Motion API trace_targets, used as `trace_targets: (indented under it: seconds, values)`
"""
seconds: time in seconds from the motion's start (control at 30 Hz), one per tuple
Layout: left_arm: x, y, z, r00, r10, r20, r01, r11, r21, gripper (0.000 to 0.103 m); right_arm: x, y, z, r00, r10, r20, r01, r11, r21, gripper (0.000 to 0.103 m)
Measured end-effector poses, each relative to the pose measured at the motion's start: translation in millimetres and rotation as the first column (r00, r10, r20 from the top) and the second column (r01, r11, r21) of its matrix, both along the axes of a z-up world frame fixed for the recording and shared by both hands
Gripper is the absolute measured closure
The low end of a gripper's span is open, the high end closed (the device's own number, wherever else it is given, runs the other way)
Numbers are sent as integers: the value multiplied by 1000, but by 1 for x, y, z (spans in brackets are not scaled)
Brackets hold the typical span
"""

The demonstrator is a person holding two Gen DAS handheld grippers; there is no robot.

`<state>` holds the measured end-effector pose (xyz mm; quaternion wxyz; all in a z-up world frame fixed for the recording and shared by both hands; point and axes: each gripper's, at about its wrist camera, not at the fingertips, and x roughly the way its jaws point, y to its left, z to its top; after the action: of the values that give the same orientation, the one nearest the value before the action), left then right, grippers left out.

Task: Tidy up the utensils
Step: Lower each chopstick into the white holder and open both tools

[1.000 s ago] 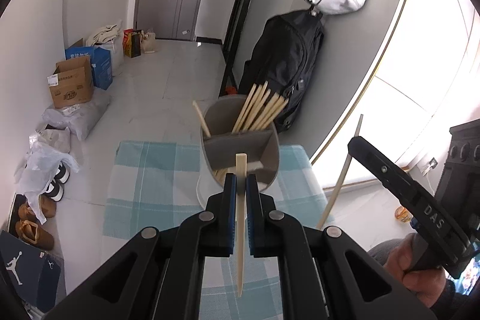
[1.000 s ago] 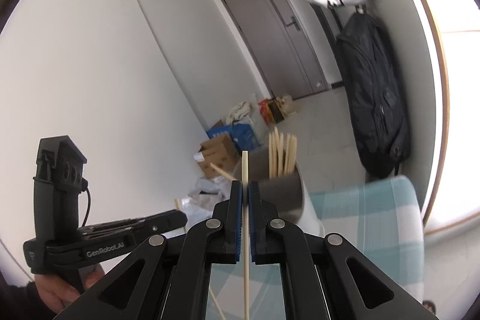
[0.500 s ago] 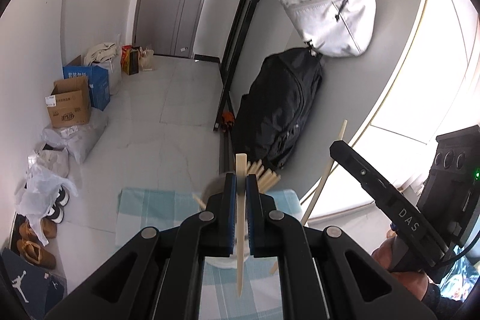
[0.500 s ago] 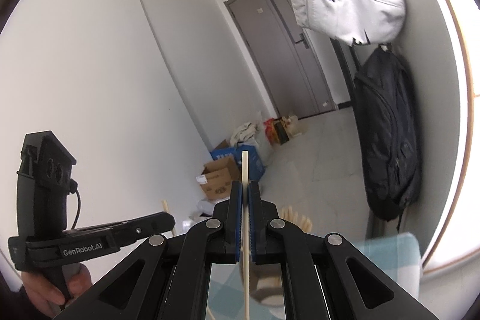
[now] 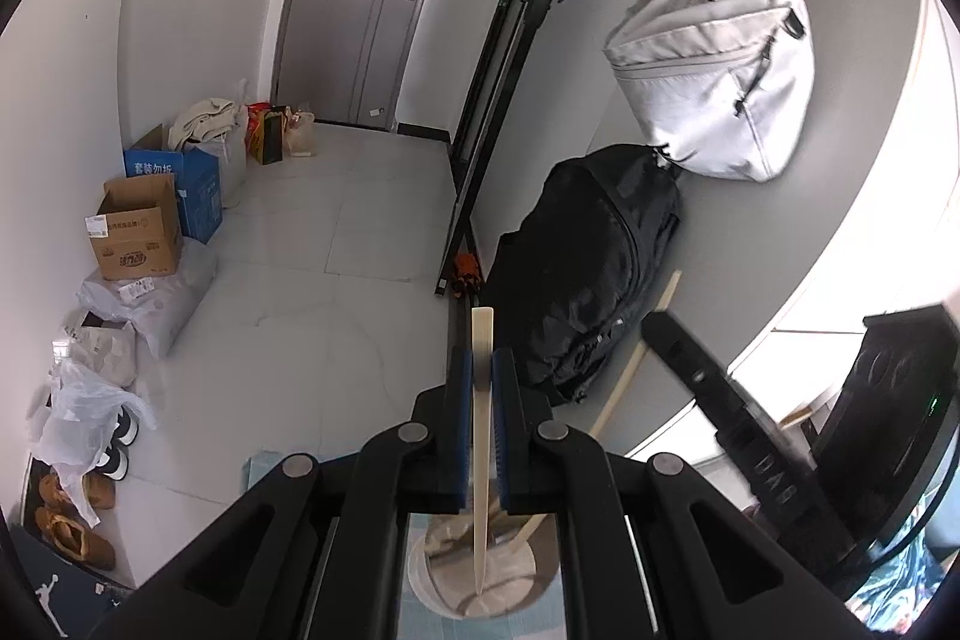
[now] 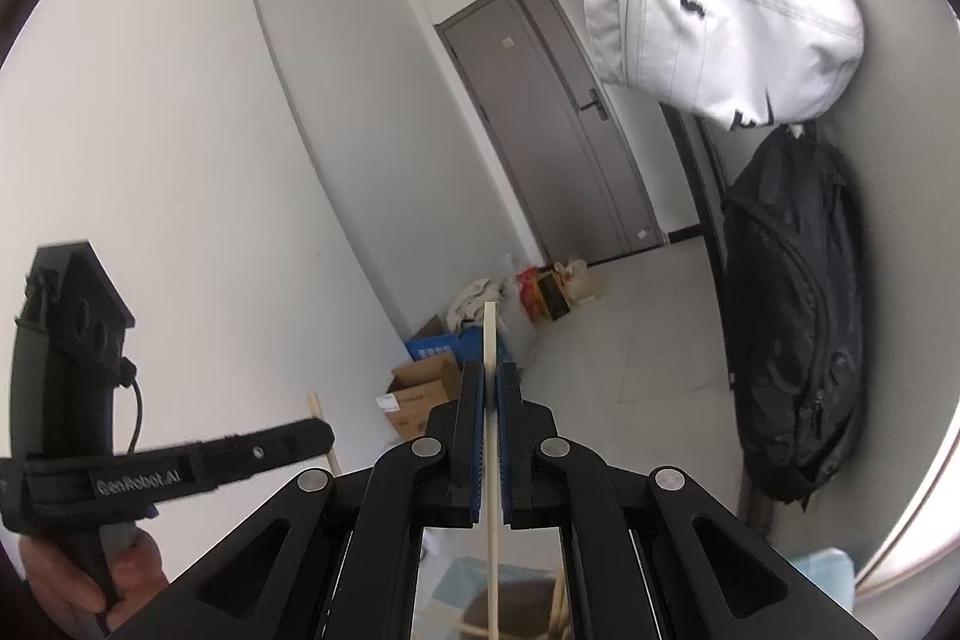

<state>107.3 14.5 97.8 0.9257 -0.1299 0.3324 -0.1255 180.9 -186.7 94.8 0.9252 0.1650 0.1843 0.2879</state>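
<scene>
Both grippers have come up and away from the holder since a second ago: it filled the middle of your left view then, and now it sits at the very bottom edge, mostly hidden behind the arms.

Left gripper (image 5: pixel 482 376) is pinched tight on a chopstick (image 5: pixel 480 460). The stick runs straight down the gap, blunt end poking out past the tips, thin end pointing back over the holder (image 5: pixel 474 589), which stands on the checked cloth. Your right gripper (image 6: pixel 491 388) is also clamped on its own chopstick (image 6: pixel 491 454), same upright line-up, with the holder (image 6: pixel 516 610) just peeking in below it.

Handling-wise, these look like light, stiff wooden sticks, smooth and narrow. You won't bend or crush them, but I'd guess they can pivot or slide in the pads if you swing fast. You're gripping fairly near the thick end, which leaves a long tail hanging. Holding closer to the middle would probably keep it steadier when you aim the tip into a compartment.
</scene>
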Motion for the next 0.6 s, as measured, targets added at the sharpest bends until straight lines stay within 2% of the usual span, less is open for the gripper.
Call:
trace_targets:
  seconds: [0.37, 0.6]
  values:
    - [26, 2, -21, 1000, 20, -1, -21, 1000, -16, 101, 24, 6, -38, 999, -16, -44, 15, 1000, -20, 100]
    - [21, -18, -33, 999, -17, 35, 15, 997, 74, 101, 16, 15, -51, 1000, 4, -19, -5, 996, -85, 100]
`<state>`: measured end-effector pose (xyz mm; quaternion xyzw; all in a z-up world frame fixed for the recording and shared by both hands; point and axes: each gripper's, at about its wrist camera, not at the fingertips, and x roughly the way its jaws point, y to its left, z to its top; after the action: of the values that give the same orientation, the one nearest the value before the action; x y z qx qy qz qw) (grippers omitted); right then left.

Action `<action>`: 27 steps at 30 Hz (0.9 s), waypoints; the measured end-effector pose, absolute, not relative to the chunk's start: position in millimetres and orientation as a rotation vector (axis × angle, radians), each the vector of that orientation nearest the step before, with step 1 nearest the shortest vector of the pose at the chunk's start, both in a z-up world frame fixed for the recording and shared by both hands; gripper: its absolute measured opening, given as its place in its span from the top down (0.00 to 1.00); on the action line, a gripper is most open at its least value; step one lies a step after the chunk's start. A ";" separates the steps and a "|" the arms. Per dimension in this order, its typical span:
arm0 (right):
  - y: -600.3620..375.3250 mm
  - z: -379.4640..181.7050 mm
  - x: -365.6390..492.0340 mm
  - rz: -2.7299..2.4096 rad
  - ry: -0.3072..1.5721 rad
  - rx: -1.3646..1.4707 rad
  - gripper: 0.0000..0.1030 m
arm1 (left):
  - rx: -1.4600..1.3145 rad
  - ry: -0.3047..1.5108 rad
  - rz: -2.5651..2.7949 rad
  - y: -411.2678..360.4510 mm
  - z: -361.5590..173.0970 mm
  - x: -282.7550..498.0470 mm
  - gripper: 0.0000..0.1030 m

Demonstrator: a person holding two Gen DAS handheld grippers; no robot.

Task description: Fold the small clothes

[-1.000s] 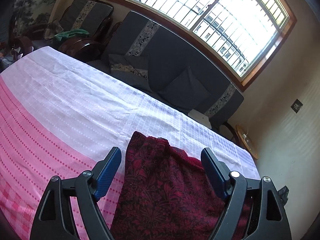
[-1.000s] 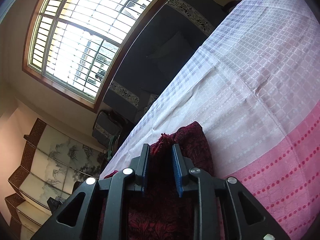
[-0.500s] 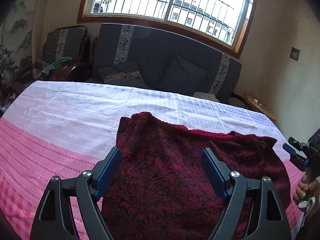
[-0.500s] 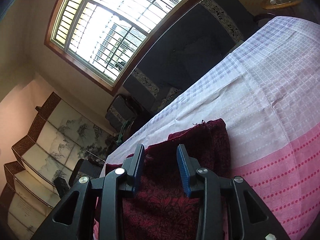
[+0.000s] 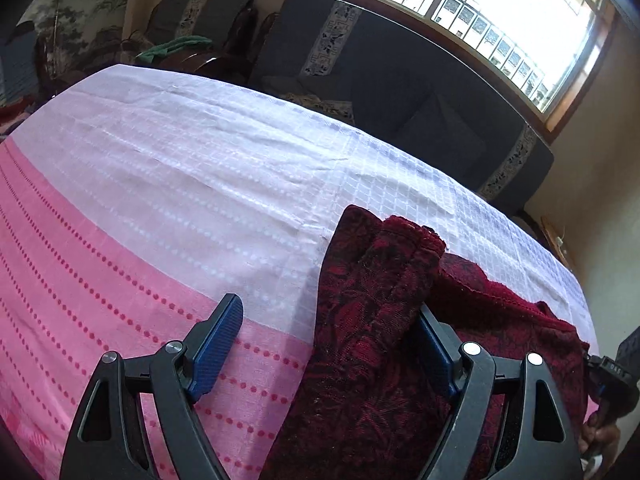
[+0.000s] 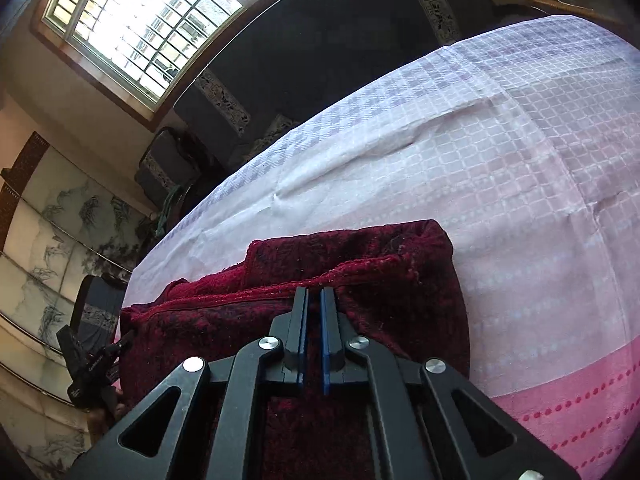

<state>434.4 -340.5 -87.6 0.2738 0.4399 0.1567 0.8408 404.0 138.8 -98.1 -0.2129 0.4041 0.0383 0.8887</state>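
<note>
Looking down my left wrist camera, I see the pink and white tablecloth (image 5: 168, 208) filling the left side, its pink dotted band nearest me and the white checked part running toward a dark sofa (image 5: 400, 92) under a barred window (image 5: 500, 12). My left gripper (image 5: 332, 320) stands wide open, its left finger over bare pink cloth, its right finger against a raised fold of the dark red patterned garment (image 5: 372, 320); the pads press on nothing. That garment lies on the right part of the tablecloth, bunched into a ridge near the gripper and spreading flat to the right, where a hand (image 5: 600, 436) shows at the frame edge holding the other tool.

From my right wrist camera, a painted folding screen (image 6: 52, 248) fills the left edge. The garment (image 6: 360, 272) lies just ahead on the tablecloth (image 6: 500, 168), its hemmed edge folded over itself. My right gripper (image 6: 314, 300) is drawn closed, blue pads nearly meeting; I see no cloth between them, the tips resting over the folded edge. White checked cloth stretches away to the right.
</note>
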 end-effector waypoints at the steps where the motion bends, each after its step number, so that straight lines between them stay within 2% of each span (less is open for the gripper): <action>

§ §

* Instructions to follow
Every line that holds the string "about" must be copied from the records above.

* Answer for the task
`<state>` holds the measured end-effector pose (xyz mm; quaternion wxyz; all in a z-up world frame fixed for the recording and shared by both hands; point and axes: each gripper's, at about its wrist camera, not at the fingertips, and x roughly the way its jaws point, y to its left, z to its top; after the action: of the values that give the same orientation, the one nearest the value before the action), left then right, grippers left out.
`<state>`: measured end-effector pose (xyz mm; quaternion xyzw; all in a z-up world frame fixed for the recording and shared by both hands; point and axes: each gripper's, at about its wrist camera, not at the fingertips, and x roughly the way its jaws point, y to its left, z to its top; after the action: of the values that give the same orientation, the one nearest the value before the action; x y z qx qy qz qw) (grippers omitted); right then left.

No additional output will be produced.